* **Work order**
A complete, word-for-word restatement of the entries is needed.

-- Exercise data follows --

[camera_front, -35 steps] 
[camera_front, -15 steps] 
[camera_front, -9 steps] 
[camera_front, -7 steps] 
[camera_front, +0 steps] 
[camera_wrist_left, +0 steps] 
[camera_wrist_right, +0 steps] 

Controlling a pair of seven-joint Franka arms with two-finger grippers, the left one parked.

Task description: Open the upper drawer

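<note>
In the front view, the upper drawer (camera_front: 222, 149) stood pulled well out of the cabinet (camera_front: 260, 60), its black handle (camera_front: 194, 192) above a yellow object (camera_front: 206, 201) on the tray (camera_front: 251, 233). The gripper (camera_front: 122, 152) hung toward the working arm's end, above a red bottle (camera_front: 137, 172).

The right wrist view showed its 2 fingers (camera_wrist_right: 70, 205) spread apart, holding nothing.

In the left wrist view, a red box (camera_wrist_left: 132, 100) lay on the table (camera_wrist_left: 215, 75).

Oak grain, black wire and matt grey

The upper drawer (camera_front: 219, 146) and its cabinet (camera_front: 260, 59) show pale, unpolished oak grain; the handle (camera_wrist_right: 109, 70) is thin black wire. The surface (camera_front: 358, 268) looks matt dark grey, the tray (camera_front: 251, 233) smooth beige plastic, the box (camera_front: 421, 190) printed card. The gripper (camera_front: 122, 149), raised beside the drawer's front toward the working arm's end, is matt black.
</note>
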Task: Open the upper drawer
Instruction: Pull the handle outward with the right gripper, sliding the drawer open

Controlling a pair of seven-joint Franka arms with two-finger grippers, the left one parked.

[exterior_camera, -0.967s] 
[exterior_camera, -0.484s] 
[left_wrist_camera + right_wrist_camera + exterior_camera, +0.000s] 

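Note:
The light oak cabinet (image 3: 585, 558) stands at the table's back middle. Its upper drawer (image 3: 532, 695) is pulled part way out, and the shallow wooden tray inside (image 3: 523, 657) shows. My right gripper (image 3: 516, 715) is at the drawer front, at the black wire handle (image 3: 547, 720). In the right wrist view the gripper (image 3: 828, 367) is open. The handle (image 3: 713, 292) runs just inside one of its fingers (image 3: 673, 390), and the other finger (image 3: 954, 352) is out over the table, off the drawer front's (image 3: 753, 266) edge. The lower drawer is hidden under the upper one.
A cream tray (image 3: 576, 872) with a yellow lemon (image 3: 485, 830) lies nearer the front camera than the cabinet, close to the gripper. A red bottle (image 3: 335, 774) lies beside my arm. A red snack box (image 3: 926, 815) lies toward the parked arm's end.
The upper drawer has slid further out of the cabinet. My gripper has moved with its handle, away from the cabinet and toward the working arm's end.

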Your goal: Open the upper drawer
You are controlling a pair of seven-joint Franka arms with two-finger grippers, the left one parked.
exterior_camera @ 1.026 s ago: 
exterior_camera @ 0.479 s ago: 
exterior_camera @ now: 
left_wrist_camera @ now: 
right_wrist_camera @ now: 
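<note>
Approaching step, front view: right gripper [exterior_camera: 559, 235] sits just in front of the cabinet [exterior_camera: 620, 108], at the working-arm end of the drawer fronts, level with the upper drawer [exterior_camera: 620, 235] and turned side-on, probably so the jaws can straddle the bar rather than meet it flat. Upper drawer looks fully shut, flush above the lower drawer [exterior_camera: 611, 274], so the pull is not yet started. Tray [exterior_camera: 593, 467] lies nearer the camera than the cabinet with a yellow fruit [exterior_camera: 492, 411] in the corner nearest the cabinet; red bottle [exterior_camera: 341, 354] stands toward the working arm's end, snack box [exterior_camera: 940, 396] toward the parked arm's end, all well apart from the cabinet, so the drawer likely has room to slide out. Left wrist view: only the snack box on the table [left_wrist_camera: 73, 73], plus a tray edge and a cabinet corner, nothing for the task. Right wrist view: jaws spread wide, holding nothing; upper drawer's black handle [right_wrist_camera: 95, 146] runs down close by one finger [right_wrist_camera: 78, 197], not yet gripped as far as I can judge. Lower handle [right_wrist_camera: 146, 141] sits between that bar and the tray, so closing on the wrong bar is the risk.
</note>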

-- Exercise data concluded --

* **Written answer**
[camera_front, -35 steps] 
[camera_front, -15 steps] 
[camera_front, -9 steps] 
[camera_front, -7 steps] 
[camera_front, +0 steps] 
[camera_wrist_left, +0 steps] 
[camera_wrist_right, +0 steps] 

Controlling a pair of seven-joint Franka arms with two-finger grippers, the left one parked.

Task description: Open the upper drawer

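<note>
In the front view, the upper drawer (camera_front: 222, 149) stood pulled well out of the cabinet (camera_front: 260, 60), its black handle (camera_front: 194, 192) above a yellow object (camera_front: 206, 201) on the tray (camera_front: 251, 233). The gripper (camera_front: 122, 152) hung toward the working arm's end, above a red bottle (camera_front: 137, 172).

The right wrist view showed its 2 fingers (camera_wrist_right: 70, 205) spread apart, holding nothing.

In the left wrist view, a red box (camera_wrist_left: 132, 100) lay on the table (camera_wrist_left: 215, 75).

Oak grain, black wire and matt grey

The upper drawer (camera_front: 219, 146) and its cabinet (camera_front: 260, 59) show pale, unpolished oak grain; the handle (camera_wrist_right: 109, 70) is thin black wire. The surface (camera_front: 358, 268) looks matt dark grey, the tray (camera_front: 251, 233) smooth beige plastic, the box (camera_front: 421, 190) printed card. The gripper (camera_front: 122, 149), raised beside the drawer's front toward the working arm's end, is matt black.
</note>
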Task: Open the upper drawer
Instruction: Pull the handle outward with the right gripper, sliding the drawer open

Controlling a pair of seven-joint Franka arms with two-finger grippers, the left one parked.

[exterior_camera, -0.967s] 
[exterior_camera, -0.484s] 
[left_wrist_camera + right_wrist_camera + exterior_camera, +0.000s] 

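Note:
The light oak cabinet (image 3: 585, 558) stands at the table's back middle. Its upper drawer (image 3: 532, 695) is pulled part way out, and the shallow wooden tray inside (image 3: 523, 657) shows. My right gripper (image 3: 516, 715) is at the drawer front, at the black wire handle (image 3: 547, 720). In the right wrist view the gripper (image 3: 828, 367) is open. The handle (image 3: 713, 292) runs just inside one of its fingers (image 3: 673, 390), and the other finger (image 3: 954, 352) is out over the table, off the drawer front's (image 3: 753, 266) edge. The lower drawer is hidden under the upper one.
A cream tray (image 3: 576, 872) with a yellow lemon (image 3: 485, 830) lies nearer the front camera than the cabinet, close to the gripper. A red bottle (image 3: 335, 774) lies beside my arm. A red snack box (image 3: 926, 815) lies toward the parked arm's end.
The upper drawer has slid further out of the cabinet. My gripper has moved with its handle, away from the cabinet and toward the working arm's end.
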
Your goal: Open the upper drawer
You are controlling a pair of seven-joint Franka arms with two-finger grippers, the left one parked.
exterior_camera @ 1.026 s ago: 
exterior_camera @ 0.479 s ago: 
exterior_camera @ now: 
left_wrist_camera @ now: 
right_wrist_camera @ now: 
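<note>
Approaching step, front view: right gripper [exterior_camera: 559, 235] sits just in front of the cabinet [exterior_camera: 620, 108], at the working-arm end of the drawer fronts, level with the upper drawer [exterior_camera: 620, 235] and turned side-on, probably so the jaws can straddle the bar rather than meet it flat. Upper drawer looks fully shut, flush above the lower drawer [exterior_camera: 611, 274], so the pull is not yet started. Tray [exterior_camera: 593, 467] lies nearer the camera than the cabinet with a yellow fruit [exterior_camera: 492, 411] in the corner nearest the cabinet; red bottle [exterior_camera: 341, 354] stands toward the working arm's end, snack box [exterior_camera: 940, 396] toward the parked arm's end, all well apart from the cabinet, so the drawer likely has room to slide out. Left wrist view: only the snack box on the table [left_wrist_camera: 73, 73], plus a tray edge and a cabinet corner, nothing for the task. Right wrist view: jaws spread wide, holding nothing; upper drawer's black handle [right_wrist_camera: 95, 146] runs down close by one finger [right_wrist_camera: 78, 197], not yet gripped as far as I can judge. Lower handle [right_wrist_camera: 146, 141] sits between that bar and the tray, so closing on the wrong bar is the risk.
</note>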

Work on the answer has been completed.